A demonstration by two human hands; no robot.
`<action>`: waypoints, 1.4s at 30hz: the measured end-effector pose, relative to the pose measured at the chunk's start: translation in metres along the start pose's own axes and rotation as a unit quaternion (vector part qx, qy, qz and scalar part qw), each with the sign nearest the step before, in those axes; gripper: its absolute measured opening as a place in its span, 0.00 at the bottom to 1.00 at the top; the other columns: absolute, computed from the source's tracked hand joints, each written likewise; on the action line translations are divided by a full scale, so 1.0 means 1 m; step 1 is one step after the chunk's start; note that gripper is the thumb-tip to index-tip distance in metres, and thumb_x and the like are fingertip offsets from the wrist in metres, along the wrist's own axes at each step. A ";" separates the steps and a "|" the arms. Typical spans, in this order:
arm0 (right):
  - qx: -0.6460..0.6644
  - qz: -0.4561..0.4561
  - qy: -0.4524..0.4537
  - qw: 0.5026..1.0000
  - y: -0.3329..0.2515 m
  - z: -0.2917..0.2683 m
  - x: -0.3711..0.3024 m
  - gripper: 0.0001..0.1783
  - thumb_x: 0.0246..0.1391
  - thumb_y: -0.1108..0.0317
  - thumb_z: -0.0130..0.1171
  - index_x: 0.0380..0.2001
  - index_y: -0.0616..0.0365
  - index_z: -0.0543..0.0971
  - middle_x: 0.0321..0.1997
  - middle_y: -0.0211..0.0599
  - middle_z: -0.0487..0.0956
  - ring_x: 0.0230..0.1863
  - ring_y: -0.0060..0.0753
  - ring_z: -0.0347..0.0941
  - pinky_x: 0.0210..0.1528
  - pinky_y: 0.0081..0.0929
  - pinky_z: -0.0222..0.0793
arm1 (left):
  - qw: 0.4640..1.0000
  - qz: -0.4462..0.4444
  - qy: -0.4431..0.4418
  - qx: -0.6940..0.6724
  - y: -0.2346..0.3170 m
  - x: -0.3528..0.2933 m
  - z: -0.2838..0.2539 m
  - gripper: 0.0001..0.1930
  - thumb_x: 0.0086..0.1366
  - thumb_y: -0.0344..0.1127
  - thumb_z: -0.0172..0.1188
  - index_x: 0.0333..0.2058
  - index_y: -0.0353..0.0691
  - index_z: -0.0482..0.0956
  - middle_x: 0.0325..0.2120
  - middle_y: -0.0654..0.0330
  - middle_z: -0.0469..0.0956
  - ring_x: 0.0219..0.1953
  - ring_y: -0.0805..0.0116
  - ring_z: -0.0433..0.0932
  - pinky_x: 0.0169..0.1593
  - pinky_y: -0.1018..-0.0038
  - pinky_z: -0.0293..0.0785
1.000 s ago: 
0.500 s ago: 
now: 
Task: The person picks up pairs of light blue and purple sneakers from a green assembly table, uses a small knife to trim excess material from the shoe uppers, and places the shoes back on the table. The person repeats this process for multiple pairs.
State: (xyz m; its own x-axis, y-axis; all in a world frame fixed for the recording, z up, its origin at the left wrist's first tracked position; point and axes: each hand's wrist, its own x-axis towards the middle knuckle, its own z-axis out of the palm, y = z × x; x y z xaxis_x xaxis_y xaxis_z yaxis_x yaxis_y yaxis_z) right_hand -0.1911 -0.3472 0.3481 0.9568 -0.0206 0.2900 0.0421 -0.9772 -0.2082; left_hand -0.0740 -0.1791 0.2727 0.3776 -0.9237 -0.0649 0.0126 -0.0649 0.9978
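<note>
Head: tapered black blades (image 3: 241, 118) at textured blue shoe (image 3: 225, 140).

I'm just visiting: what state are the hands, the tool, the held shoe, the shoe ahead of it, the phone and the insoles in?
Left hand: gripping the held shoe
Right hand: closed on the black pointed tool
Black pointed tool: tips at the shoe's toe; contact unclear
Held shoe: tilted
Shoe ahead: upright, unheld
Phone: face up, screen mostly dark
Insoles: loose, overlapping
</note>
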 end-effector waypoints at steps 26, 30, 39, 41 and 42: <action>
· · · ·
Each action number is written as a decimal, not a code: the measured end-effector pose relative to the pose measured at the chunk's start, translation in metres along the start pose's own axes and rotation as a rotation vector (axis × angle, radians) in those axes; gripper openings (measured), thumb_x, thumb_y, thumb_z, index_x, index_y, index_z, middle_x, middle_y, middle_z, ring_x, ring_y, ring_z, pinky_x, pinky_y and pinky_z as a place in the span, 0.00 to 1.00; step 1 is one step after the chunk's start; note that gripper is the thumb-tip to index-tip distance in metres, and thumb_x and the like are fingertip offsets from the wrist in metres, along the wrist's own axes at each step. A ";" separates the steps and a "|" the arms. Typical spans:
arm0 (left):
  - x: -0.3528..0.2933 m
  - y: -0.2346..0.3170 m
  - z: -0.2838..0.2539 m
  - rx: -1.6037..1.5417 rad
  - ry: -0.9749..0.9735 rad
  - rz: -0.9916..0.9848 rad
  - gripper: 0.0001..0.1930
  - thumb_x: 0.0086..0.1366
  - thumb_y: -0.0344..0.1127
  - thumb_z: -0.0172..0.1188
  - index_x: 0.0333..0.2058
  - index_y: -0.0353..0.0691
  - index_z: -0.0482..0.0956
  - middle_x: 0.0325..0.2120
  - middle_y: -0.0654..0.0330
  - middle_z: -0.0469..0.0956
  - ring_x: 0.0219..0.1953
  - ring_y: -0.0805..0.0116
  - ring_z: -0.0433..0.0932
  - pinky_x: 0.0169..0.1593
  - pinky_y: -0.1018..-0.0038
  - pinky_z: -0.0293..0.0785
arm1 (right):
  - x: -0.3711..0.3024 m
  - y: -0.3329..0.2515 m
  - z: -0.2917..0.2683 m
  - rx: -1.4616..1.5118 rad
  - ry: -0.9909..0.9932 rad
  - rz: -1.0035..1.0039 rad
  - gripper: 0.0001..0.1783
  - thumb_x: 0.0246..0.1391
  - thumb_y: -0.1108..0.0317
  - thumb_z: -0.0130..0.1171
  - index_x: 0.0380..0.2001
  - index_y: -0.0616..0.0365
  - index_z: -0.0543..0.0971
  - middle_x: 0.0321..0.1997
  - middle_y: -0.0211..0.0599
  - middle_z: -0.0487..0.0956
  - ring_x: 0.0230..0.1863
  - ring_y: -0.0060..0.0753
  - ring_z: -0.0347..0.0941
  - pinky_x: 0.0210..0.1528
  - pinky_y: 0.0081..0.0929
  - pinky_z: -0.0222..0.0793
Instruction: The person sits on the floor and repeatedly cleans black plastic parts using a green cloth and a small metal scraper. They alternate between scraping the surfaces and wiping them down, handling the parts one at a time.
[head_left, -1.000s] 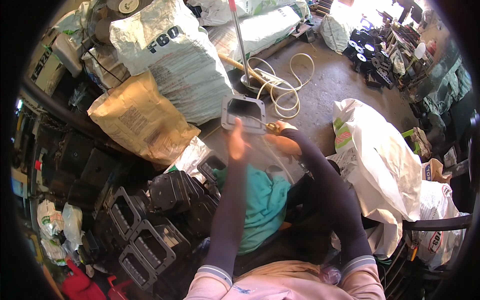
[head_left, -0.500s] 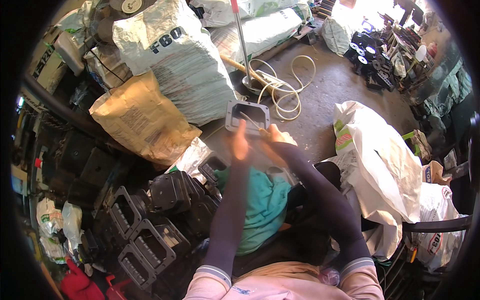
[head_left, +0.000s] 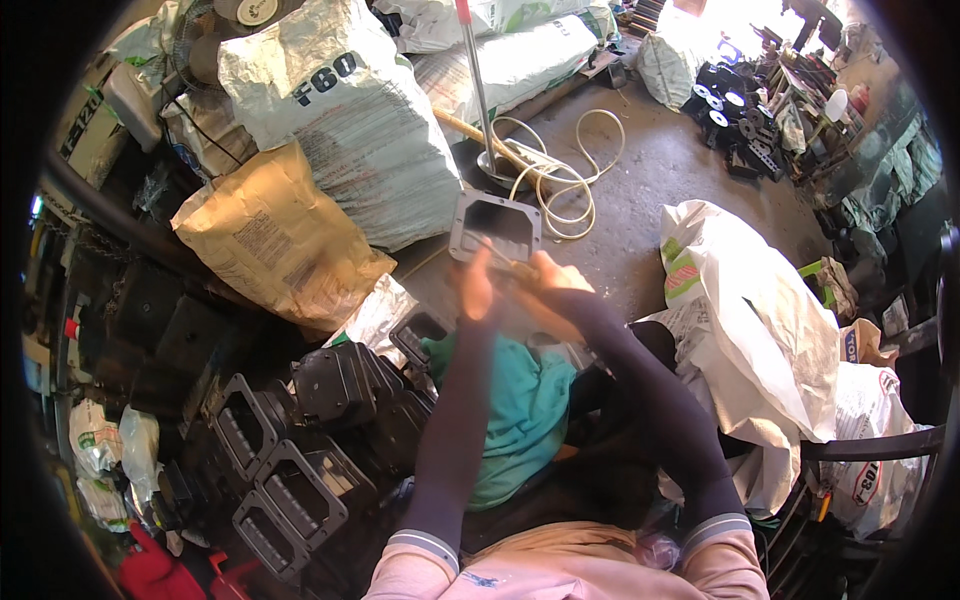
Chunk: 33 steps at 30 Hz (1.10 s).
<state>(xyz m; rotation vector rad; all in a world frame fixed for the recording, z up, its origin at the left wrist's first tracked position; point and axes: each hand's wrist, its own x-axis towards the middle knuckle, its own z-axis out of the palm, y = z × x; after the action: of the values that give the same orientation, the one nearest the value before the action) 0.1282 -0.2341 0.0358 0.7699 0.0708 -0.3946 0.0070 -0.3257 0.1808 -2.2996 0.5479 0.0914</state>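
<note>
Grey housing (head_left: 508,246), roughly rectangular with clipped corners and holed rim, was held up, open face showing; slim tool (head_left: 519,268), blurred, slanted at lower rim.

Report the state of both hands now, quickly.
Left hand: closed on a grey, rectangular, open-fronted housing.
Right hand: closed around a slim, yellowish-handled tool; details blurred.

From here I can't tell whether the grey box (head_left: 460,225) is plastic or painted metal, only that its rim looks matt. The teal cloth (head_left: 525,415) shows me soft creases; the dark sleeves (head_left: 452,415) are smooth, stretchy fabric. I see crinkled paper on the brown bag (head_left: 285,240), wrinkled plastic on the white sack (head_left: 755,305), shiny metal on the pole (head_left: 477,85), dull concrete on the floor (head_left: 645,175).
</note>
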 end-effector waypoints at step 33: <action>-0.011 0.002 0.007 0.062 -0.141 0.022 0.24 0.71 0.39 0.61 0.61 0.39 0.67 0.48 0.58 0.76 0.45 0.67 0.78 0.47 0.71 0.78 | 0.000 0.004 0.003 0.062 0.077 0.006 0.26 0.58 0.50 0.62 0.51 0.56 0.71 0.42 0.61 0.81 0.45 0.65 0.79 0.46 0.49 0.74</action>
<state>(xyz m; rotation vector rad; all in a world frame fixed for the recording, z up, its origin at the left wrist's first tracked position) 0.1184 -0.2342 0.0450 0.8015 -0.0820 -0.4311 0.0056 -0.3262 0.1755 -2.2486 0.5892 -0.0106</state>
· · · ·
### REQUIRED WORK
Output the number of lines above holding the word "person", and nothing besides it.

### FINISHED TASK
2